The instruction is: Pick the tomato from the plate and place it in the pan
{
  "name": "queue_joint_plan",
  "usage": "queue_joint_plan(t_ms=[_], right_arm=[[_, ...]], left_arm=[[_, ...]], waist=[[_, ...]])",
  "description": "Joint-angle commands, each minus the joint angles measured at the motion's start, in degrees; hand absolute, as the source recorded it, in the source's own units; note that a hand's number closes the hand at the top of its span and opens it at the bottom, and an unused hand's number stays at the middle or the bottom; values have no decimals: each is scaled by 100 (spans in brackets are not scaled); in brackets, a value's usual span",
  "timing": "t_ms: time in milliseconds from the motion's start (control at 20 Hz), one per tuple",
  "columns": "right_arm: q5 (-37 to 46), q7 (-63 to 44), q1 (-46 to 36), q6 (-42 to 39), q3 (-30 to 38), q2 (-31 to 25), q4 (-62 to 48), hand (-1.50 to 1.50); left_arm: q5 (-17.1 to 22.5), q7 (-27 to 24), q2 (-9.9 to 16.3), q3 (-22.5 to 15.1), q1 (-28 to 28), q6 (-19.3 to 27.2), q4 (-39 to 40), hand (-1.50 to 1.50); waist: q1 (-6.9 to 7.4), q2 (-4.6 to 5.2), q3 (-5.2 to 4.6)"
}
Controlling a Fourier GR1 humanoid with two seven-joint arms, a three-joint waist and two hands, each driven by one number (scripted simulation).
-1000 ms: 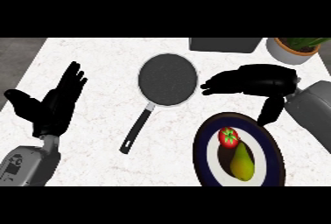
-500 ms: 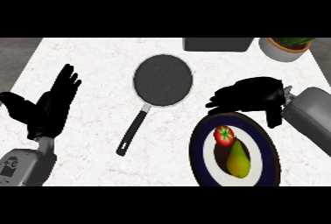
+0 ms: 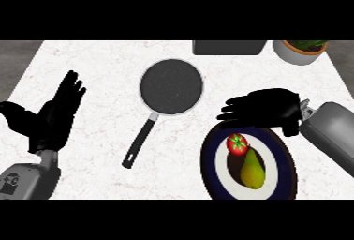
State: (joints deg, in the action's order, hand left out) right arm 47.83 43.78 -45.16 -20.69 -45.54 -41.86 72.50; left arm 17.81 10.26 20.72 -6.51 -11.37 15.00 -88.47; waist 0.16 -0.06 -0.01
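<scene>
Nearest the robot, at about 5 o'clock on the white marbled table [image 3: 104, 178], sits a dark-rimmed plate [image 3: 211, 164] with a pale centre. A yellow-green pear [image 3: 253, 169] lies on it, stem end pointing away, and the red tomato [image 3: 237, 143] with its green top rests on the plate's far part, touching or just beside the pear's narrow end. At 8 o'clock the left hand [image 3: 52, 119] shows above its grey forearm, fingers straight and raised, thumb spread to the side, grasping nothing. Over the plate's far rim, at about 3 o'clock, the right hand [image 3: 266, 108] hangs on its grey forearm, fingers pointing toward 9 o'clock and relaxed, nothing in them; whether it touches the rim cannot be told. The tomato lies just nearer than this hand, not covered by it. Toward the middle, the dark pan [image 3: 171, 87] stands with a pale rim, its black handle running down toward 7 o'clock. Farthest off, at 1 o'clock, a dark grey box [image 3: 229, 47] at the table's back edge, and beside it a pale pot with a green plant [image 3: 301, 49].
</scene>
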Motion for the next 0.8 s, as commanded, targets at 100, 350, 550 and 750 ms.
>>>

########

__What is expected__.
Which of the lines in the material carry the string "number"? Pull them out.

__Solution for this exercise__.
  "description": "Joint-angle commands, each minus the joint angles measured at the motion's start, in degrees; hand absolute, as the source recorded it, in the source's own units; note that a hand's number closes the hand at the top of its span and opens it at the bottom, and an unused hand's number stays at the middle or the bottom; values have no decimals: each is scaled by 100 (spans in brackets are not scaled); in brackets, a value's usual span",
Controlling a Fourier GR1 humanoid with two seven-joint arms, a three-joint waist and two hands, each driven by one number (scripted simulation).

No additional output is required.